One (slow) way would be to retrieve all records, format the dates, and perform the search on that. This could be sped up by retrieving only the id and dates at first, performing the search, and then fetching the data for the matching records; but it could still be slow for large numbers of rows.
Another (not database-agnostic) way would be to cast/format the dates to the right format in the database with PostgreSQL functions or operators, and have the database do the matching (with the PostgreSQL regexp operators or whatnot).
Is there a way to do this efficiently (without fetching all rows) in a database-agnostic way? Or do you think I am going in the wrong direction and should approach the problem differently?

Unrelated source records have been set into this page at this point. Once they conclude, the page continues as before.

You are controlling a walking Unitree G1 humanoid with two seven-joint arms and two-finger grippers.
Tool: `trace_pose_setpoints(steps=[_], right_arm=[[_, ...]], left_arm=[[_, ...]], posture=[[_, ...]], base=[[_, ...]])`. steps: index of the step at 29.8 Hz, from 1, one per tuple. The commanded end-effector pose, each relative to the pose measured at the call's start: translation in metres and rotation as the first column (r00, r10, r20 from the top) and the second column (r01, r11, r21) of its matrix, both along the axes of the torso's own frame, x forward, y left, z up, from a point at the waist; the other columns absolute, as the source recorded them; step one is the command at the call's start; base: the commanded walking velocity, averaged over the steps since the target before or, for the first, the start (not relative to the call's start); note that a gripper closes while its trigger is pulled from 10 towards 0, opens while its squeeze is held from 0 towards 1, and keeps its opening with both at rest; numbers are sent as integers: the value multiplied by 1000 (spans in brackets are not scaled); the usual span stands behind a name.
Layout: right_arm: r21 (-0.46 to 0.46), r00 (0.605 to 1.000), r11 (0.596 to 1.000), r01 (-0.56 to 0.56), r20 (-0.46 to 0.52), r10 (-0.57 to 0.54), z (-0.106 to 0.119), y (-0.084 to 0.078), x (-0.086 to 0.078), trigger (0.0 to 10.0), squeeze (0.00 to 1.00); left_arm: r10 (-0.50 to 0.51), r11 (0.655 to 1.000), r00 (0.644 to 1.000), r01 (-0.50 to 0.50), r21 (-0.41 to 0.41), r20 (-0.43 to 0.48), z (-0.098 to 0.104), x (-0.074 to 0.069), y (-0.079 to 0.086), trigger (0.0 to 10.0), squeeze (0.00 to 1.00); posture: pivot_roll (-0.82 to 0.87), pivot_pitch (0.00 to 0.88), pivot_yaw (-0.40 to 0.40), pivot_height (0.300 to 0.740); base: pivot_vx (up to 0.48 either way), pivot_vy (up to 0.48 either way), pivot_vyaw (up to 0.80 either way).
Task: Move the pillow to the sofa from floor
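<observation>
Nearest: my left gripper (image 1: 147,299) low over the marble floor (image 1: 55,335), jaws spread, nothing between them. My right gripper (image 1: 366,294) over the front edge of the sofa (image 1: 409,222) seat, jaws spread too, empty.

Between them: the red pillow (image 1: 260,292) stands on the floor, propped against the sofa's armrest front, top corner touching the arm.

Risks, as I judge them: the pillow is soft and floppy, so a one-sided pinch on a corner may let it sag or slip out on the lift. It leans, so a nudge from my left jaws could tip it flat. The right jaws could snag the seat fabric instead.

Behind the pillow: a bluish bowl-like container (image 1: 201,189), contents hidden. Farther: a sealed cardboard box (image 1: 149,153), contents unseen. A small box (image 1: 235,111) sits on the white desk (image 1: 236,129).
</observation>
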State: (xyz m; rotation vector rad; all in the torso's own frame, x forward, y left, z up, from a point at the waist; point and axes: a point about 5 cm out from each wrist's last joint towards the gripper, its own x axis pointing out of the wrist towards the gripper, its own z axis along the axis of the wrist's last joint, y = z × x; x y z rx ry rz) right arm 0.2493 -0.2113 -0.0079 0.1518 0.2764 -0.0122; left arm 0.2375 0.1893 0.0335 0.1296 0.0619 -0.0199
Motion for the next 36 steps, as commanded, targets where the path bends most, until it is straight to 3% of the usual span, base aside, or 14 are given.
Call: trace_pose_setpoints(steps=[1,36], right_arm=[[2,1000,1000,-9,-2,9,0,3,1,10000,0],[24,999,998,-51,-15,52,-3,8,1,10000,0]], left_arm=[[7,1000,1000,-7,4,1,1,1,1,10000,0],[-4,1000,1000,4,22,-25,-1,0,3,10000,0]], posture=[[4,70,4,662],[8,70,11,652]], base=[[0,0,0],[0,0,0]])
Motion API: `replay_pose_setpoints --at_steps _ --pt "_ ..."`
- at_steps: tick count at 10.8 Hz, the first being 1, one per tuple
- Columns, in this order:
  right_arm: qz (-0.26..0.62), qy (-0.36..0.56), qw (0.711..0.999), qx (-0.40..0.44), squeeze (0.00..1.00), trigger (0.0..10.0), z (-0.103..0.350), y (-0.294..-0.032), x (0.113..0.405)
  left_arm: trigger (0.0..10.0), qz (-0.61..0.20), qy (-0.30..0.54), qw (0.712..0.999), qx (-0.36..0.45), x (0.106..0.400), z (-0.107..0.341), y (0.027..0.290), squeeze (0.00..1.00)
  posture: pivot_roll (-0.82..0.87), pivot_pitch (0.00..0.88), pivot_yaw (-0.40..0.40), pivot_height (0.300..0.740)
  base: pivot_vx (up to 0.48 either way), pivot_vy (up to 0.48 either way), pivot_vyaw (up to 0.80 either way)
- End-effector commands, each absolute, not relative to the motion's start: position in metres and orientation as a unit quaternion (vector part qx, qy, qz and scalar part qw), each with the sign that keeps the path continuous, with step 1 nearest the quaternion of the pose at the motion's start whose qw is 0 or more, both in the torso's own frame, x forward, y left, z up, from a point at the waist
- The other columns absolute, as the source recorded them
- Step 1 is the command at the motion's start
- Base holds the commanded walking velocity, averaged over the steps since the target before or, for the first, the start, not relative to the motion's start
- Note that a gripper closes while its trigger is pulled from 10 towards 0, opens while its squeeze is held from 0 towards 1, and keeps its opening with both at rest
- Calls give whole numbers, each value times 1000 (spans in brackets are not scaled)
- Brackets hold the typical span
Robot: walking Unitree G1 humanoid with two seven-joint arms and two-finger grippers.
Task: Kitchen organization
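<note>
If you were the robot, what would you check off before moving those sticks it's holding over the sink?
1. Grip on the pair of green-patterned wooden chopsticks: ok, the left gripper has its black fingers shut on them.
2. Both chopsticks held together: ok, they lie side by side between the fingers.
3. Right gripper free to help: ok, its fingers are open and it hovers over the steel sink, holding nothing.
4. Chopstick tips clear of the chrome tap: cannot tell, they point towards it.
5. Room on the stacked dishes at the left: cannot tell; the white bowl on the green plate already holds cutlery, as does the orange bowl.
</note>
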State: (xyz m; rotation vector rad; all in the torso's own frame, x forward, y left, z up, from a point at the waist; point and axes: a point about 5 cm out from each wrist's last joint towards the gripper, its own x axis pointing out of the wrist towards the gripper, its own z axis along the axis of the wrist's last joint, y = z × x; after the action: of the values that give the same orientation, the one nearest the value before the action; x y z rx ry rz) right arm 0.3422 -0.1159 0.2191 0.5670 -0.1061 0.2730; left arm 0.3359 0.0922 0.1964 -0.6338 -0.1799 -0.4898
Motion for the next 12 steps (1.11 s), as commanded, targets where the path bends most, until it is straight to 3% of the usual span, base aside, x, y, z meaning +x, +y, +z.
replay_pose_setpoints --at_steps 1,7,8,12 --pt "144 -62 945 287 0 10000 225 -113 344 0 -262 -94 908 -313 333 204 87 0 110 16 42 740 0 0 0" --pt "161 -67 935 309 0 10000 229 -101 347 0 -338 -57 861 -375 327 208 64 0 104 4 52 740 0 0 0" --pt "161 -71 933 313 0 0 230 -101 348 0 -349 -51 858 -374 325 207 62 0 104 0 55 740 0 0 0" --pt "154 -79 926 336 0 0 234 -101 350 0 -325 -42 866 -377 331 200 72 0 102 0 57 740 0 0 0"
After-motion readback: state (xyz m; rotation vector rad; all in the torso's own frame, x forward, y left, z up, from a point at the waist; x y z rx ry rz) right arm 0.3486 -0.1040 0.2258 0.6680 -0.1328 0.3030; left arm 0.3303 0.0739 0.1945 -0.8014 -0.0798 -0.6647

Building on the answer from Carlos, this should allow all of your searches without full table scans if you have indexes on all the date and date part fields. Function-based indexes would be better for the date part columns, but I'm not using them since this should not be database-specific.
CREATE TABLE mytable (
col1 varchar(10),
-- ...
inserted_at timestamp,
updated_at timestamp);
INSERT INTO mytable
VALUES
('a', '2010-01-02', NULL),
('b', '2009-01-02', '2010-01-03'),
('c', '2009-11-12', NULL),
('d', '2008-03-31', '2009-04-18');
ALTER TABLE mytable
ADD inserted_at_month integer,
ADD inserted_at_day integer,
ADD updated_at_month integer,
ADD updated_at_day integer;
-- you will have to find your own way to maintain these values...
UPDATE mytable
SET
inserted_at_month = date_part('month', inserted_at),
inserted_at_day = date_part('day', inserted_at),
updated_at_month = date_part('month', updated_at),
updated_at_day = date_part('day', updated_at);
If the user enters only Year use WHERE Date BETWEEN 'YYYY-01-01' AND 'YYYY-12-31'
SELECT *
FROM mytable
WHERE
inserted_at BETWEEN '2010-01-01' AND '2010-12-31'
OR updated_at BETWEEN '2010-01-01' AND '2010-12-31';
If the user enters Year and Month use WHERE Date BETWEEN 'YYYY-MM-01' AND 'YYYY-MM-31' (may need adjustment for 30/29/28)
SELECT *
FROM mytable
WHERE
inserted_at BETWEEN '2010-01-01' AND '2010-01-31'
OR updated_at BETWEEN '2010-01-01' AND '2010-01-31';
If the user enters the three values use SELECT .... WHERE Date = 'YYYY-MM-DD'
SELECT *
FROM mytable
WHERE
inserted_at = '2009-11-12'
OR updated_at = '2009-11-12';
If the user enters Month and Day
SELECT *
FROM mytable
WHERE
inserted_at_month = 3
OR inserted_at_day = 31
OR updated_at_month = 3
OR updated_at_day = 31;
If the user enters Month or Day (you could optimize to not check values > 12 as a month)
SELECT *
FROM mytable
WHERE
inserted_at_month = 12
OR inserted_at_day = 12
OR updated_at_month = 12
OR updated_at_day = 12;

"Database agnostic way" is usually a synonym for "slow way", so the solutions will unlikely be efficient.
Parsing all records on the client side would be the least efficient solution in any case.
You can process your locale string on the client side and form a correct condition for a LIKE, RLIKE or REGEXP_SUBSRT operator. The client side of course should be aware of the database the system uses.
Then you should apply the operator to a string formed according to the locale with database-specific formatting function, like this (in Oracle):
SELECT *
FROM mytable
WHERE TO_CHAR(mydate, 'dd.mm.yyyy - hh24.mi') LIKE '15\.10'
More efficient way (that works only in PostgreSQL, though) would be creating a GIN index on the individual dateparts:
CREATE INDEX ix_dates_parts
ON dates
USING GIN
(
(ARRAY
[
DATE_PART('year', date)::INTEGER,
DATE_PART('month', date)::INTEGER,
DATE_PART('day', date)::INTEGER,
DATE_PART('hour', date)::INTEGER,
DATE_PART('minute', date)::INTEGER,
DATE_PART('second', date)::INTEGER
]
)
)
and use it in a query:
SELECT *
FROM dates
WHERE ARRAY[11, 19, 2010] <# (ARRAY
[
DATE_PART('year', date)::INTEGER,
DATE_PART('month', date)::INTEGER,
DATE_PART('day', date)::INTEGER,
DATE_PART('hour', date)::INTEGER,
DATE_PART('minute', date)::INTEGER,
DATE_PART('second', date)::INTEGER
]
)
LIMIT 10
This will select records, having all three numbers (1, 2 and 2010) in any of the dateparts: like, all records of Novemer 19 2010 plus all records of 19:11 in 2010, etc.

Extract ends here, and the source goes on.